For further details, check the PAM System Admin Guide.
You could also edit the source code of PAM, or write your own module. You'd only need to compile PAM (or your module), nothing else.
Oh dear, okay, let's start at the very beginning...
We know that users' passwords are saved in /etc/passwd, but in an encrypted way
No, they have been stored in /etc/passwd
, and that was quite some time ago. Today passwords are stored in a so-called shadow file, most of the time /etc/shadow
.
but in an encrypted way, so even the root can't see them:
I know it's sometimes used interchangeably, but hashing is not encryption. Encryption is by its very definition reversible, meaning you can translate the encrypted thing back into its cleartext form. Hashing is designed to be not reversible in any way (except brute force). The original cleartext form of something that is hashed is not supposed to be recoverable.
Passwords in the shadow file are stored as hashes.
as shown above :x: represent the password
The x
in this case is only a placeholder for the legacy password field. The x
means that the password can be found in the shadow file.
Is there a way (possible configuration) to save the password in the /etc/passwd in clear text and such that the root can see them?
Yes, this is indeed possible, but is not a good idea for some reasons. Derobert's answer explains a rather simple way to do it.
But why is it not a good idea? Well, for a simple but very important reason: security. I suggest to read these questions:
- What is a good analogy to explain why passwords should be hashed to a layman?
- How to securily hash passwords?
- Why should I hash passwords?
- Why is password hashing considered so important?
- Why are hash functions one way? If I know the algorithm, why can't I calculate the input from it?
But to sum it up, assume the following: There is a server in a company, all user accounts are secured by their passwords and the data in these user accounts is encrypted with the same password. A cracker from the outside gains access to the server, but they can't access any of the important data because that is still encrypted in the user accounts.
Now assume the passwords would be stored in plain text. The cracker would suddenly have access to everything, because the passwords can be read. But if they're stored as hashed values, they are close to useless to anyone except people with a lot of resources to do a brute-force attack.
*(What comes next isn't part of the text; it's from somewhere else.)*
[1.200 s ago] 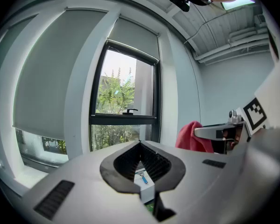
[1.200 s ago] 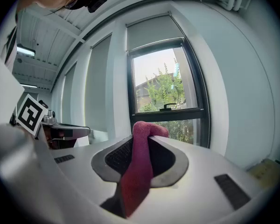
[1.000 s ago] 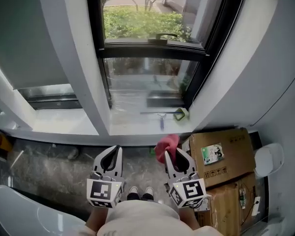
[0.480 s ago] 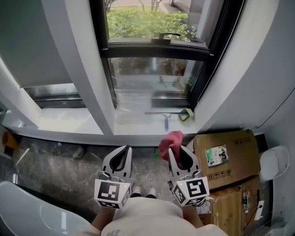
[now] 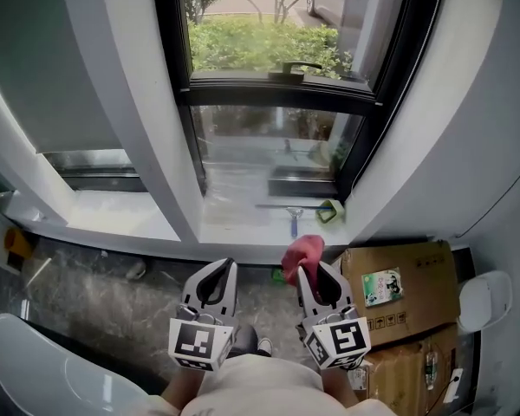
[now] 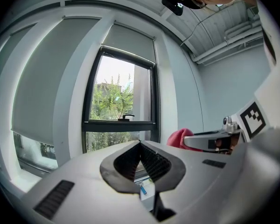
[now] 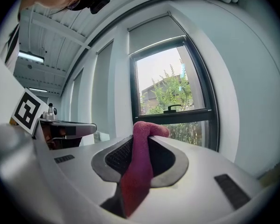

First of all the encrypted passwords are not in /etc/passwd
, but they are in /etc/shadow
. One of the reasons for this is that /etc/passwd
is publicly readable (so you can e.g. find the GECOS field information for another user), and, especially with older encryption schemes could allow brute force attacks against the encrypted password.
To just store the passwords in plain text, is not necessary and would require updates to the password program and libraries reading the /etc/shadow
information to check for valid passwords. And then you have to hope that all utilities use shared libraries to access that information instead of being statically linked against something that doesn't understand plain text password storage.
If this would be an option in the configuration of a setup, then there would always be stupid people that would switch it on inappropriately. And while they are still working on CRT screens and broadcast this in a way that it can be easily picked up from outside their building, while they are looking at the information.
Aside from that, people tend to use the same or similar password on multiple systems, so that is not a good idea for any passwords to be human readable. As some sysadmin could retry theirs on other systems (s)he knows the user has an account.
There must be more interesting things, the workings of can be investigated on your system.